施策の実行にあたり、必要となる投資を積極的に行ってまいります。サービス・オファリングの開発やM&Aをはじめとする外部への投資、将来を見据えたDXビジネス拡大のための戦略的な投資に加え、高度人材の獲得や社内の人材・システムの強化のための投資を実行してまいります。
非財務面での取り組みも強化してまいります。当社グループの掲げるパーパスの実現には、当社グループ自身のサステナブルな成長が必須であり、そのためには当社グループを取り巻くあらゆるステークホルダーとの信頼関係を築くことが必要と考えております。その観点から、お客様からの信頼を示す「ネット・プロモーター・スコア」、社員との結びつきを示す「従業員エンゲージメント」、そして、組織、カルチャーの変革の進捗を経済産業省が推進する「DX推進指標」を非財務分野における評価指標と定め、改善に取り組んでまいります。
財務面での経営目標として、2022年度には、テクノロジーソリューションで売上収益3兆2千億円、特殊事項を除いた本業で連結営業利益率10%の達成を目指してまいります。
なお、新型コロナウイルスの感染拡大においては、テレワークを中心とする新たな働き方へとシフトし、これをグローバルで継続しております。ビジネス面では、一部市場において回復の遅れが見られますが、DXへの需要が高い成長市場に注力してまいります。
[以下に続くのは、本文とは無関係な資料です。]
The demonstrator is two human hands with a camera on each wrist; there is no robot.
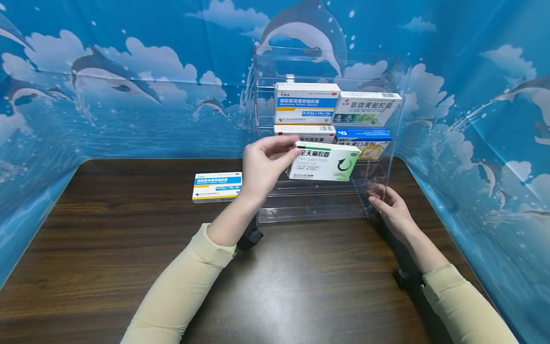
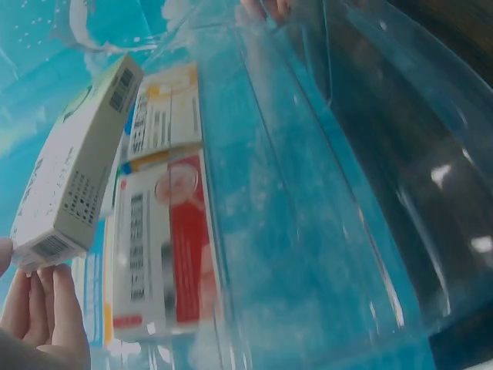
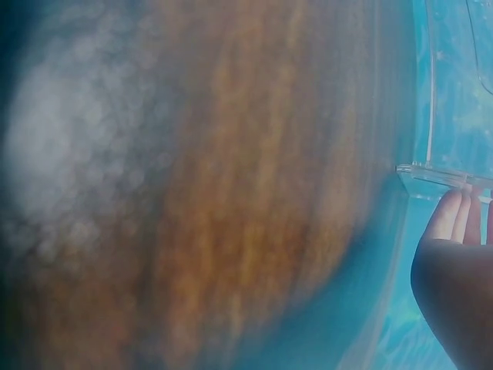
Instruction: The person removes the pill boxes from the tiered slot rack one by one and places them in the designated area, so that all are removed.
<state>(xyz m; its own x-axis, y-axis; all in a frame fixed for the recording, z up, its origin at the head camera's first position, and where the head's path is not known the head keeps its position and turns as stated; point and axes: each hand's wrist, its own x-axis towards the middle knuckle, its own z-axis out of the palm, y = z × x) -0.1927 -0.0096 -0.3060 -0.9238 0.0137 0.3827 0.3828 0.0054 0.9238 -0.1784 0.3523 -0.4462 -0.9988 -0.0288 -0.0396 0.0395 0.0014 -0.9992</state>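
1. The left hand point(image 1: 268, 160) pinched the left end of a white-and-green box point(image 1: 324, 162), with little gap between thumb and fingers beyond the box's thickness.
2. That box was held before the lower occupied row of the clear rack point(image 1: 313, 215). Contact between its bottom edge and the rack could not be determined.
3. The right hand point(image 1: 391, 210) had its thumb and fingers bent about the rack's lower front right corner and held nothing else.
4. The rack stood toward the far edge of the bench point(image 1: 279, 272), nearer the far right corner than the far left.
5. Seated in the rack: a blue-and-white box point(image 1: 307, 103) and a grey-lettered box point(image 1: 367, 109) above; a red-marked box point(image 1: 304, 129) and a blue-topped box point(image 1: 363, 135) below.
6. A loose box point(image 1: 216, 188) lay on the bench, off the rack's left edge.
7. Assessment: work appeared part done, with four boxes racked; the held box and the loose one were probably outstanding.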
また、昨今のウクライナ情勢については、お客様へのサービス提供を安定的に継続するため、ロシアの当社拠点で提供していたサービスを順次他の拠点に移管するとともに、国連難民高等弁務官事務所への寄付や、社員によるボランティア活動を行っております。当社グループは、引き続き状況に応じて迅速な意思決定を行いながら、デジタルテクノロジーと、これまで培った多様な業種への実績・知見を活かし、安心で利便性の高い社会づくりに貢献していきます。
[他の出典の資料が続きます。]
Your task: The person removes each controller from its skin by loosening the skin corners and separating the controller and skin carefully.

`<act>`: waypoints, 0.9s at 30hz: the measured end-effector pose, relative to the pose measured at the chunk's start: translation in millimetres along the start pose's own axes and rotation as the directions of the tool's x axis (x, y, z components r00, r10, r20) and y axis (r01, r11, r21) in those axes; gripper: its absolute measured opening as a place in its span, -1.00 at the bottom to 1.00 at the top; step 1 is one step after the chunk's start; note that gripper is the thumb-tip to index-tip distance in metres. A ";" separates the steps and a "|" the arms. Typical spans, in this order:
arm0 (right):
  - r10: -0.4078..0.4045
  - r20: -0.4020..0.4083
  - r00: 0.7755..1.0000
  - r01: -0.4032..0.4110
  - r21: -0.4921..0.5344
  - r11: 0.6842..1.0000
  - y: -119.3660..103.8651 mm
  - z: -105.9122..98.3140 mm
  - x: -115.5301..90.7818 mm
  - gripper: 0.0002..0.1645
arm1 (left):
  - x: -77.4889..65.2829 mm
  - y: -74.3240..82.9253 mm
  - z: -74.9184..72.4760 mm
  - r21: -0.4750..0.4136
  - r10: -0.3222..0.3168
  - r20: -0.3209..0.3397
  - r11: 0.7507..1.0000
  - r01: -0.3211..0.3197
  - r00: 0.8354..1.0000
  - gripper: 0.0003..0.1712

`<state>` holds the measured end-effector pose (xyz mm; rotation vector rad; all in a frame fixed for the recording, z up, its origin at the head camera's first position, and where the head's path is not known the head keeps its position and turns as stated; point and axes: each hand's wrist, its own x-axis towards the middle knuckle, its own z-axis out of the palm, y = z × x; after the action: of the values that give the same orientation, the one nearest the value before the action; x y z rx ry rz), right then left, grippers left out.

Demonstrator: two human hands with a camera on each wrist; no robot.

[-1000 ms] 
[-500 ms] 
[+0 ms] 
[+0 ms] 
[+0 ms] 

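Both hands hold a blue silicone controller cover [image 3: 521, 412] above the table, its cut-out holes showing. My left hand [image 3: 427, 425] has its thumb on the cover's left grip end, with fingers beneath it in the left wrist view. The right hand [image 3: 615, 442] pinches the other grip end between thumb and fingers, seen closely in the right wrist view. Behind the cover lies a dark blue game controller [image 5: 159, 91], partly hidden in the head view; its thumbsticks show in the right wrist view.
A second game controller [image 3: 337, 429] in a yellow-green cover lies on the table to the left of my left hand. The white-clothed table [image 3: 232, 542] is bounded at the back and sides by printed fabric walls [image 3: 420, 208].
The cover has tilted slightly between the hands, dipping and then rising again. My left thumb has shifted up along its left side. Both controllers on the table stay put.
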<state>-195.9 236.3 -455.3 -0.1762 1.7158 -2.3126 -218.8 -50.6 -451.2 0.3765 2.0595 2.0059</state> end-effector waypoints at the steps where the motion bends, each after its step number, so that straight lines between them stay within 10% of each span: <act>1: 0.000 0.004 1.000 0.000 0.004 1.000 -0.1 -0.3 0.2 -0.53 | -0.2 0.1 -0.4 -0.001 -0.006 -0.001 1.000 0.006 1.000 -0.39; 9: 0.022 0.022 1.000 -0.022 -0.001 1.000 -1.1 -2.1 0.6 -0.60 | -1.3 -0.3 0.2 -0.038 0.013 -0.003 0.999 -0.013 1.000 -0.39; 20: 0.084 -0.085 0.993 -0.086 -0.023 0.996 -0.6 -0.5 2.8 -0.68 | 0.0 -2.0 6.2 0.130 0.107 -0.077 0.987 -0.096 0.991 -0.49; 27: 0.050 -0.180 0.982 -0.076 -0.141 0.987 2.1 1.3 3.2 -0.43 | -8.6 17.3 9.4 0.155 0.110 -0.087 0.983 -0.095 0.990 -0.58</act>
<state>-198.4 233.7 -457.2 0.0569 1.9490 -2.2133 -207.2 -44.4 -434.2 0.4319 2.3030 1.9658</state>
②財務及び事業の方針の決定を支配する者の在り方に関する基本方針
当第1四半期において、当社が定める当該基本方針について重要な変更はありません。
(4)研究開発活動
当社グループでは、人・企業・地域・もの・データなどを安心・安全につなぎ、様々なデータを活用して起こりうる未来を予測することで問題を未然に予防し、人々をエンパワーし続けることが、サステナブルな世界の実現のために不可欠だと考えています。
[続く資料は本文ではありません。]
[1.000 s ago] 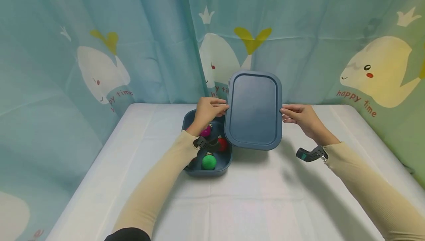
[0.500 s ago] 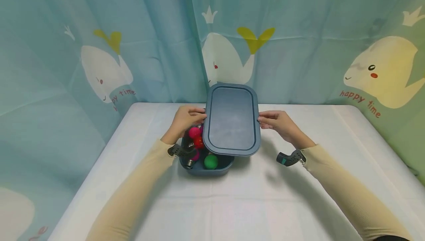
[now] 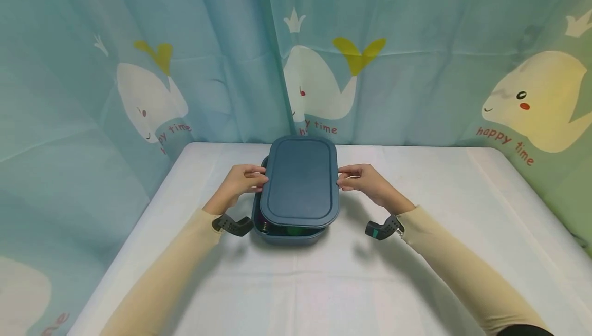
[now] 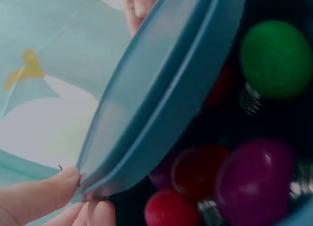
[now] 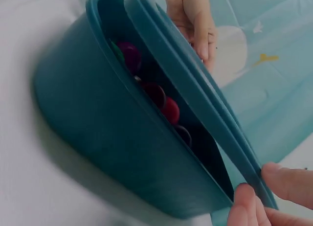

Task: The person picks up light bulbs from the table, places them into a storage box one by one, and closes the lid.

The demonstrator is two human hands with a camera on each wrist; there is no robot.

そのために、ヒューマンセントリックなテクノロジーを開発・提供することを通して、直面する社会課題(イシュー)の解決に貢献し、世界の持続可能性に大きなインパクトを与えることを重要な技術戦略に位置付けております。
そして、デジタル技術とデータを駆使して革新的なサービスやビジネスプロセスの変革をもたらす、DX(デジタルトランスフォーメーション)企業として、イノベーションが絶えず生まれるために必要な先端テクノロジー開発に取り組んでおります。
当社グループの事業は、「テクノロジーソリューション」、「ユビキタスソリューション」及び「デバイスソリューション」の各セグメントにより構成されており、上記の研究開発方針のもと、それぞれの分野ごとに研究開発活動を行っております。「テクノロジーソリューション」では、次世代のサービス、サーバ、ネットワーク等に関する研究開発を行っております。「デバイスソリューション」では、電子部品(半導体パッケージ及び電池)等の各種デバイス製品及び関連技術に関する研究開発を行っております。また、当第1四半期における研究開発費の総額は、245億円です。